Constraints
Constraints need to be satisfied for an optimization to be acceptable. Constraints may also be associated with a DOE. While not used in the evaluation of the DOE, constraints can be useful while visualizing DOE results. Limits on displacement or stress are common examples.
Constraint Categories
- Inequality Constraint
- One sided condition that must be satisfied.
- Equality Constraint
- Precise condition that must be satisfied.
- Side Constraint
- Bounds on the input variables that limit the region of search for the
optimum.
Constraint Types
- Deterministic
- Deterministic constraints enable you to manually define a Bound Type, Bound Value, and evaluation source for the output response(s).
- Random
- Random problem formulations take into account the variability in the design and study the corresponding variability in the performances. This aspect is studied under reliability and robustness.

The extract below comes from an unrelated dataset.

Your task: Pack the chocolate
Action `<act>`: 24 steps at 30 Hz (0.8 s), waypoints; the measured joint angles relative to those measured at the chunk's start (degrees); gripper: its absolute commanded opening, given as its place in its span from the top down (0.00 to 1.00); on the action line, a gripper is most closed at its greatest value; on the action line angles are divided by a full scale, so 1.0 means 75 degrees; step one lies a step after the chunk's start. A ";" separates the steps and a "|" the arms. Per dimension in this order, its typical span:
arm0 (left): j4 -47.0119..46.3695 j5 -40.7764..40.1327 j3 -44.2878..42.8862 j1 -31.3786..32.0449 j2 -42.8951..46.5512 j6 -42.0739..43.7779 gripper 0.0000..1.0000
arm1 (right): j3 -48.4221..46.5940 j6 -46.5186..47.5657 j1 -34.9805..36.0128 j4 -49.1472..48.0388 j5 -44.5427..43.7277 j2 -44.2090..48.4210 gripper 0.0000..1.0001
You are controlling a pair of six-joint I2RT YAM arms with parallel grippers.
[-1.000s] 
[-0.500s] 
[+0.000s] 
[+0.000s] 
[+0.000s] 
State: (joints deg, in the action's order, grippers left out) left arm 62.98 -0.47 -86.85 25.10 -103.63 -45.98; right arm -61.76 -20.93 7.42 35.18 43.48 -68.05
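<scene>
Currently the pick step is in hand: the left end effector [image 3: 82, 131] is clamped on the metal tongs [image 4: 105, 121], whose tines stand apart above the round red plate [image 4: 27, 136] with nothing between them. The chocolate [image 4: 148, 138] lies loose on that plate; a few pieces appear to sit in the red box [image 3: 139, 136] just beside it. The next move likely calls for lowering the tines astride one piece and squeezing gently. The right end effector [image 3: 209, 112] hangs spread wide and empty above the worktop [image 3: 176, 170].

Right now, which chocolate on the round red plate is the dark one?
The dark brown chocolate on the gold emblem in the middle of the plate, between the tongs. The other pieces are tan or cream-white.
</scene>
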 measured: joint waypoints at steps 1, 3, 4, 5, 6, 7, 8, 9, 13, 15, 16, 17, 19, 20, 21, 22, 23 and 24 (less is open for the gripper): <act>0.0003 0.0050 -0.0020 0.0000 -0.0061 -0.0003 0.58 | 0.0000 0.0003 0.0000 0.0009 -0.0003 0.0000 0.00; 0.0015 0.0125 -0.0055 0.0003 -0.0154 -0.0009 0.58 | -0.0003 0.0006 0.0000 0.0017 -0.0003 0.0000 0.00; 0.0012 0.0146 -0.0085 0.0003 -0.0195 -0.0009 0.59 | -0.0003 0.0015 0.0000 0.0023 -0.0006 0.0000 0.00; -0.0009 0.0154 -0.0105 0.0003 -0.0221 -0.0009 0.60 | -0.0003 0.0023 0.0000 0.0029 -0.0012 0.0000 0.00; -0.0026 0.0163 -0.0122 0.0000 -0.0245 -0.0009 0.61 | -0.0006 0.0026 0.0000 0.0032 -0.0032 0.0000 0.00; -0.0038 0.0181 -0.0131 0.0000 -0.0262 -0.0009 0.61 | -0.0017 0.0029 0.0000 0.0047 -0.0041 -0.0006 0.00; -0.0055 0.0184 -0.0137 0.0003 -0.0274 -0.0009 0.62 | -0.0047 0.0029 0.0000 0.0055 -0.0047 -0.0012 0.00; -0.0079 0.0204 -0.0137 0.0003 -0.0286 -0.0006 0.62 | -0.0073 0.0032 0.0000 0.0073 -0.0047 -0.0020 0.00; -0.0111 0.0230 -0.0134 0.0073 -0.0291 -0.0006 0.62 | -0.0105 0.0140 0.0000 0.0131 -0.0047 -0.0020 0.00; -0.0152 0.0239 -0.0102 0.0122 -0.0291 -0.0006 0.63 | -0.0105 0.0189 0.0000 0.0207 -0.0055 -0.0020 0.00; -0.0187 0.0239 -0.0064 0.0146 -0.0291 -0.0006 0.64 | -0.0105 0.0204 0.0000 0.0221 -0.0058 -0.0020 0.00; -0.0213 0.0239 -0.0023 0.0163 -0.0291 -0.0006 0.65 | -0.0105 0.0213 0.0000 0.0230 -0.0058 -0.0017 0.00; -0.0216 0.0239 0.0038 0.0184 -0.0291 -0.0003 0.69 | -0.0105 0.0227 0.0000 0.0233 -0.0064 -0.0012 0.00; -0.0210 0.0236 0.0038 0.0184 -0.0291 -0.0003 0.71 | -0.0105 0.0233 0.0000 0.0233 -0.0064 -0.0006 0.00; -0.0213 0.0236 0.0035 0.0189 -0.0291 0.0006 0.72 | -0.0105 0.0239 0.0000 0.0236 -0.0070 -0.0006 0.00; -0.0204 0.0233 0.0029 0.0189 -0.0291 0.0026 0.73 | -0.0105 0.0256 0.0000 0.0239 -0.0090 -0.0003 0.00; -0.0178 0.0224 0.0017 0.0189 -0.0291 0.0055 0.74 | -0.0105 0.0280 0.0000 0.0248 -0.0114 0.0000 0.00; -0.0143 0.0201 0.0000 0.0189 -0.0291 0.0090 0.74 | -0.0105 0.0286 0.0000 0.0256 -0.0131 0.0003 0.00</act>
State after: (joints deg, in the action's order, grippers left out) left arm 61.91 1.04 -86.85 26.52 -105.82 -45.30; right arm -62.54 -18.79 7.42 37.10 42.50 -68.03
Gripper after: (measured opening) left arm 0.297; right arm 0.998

Standard Constraint Enforcement
- Standard Enforcement
- Constraints are considered feasible when they are within a small percentage of difference between their bounds. This type of enforcement is conventional.
- Strict Enforcement
- Constraints must be perfectly satisfied with no margin. This type of enforcement may require additional iterations from an optimizer for convergence.
- Percent of Constraint Bound
- Constraints must be violated by more than this value in the converged design. Strict enforcement only uses this tolerance for equality constraints.
- When the Constraint Bound = 0.0
- In general, constraint values are normalized to their bound value. One exception is if the absolute bound value is less than this parameter.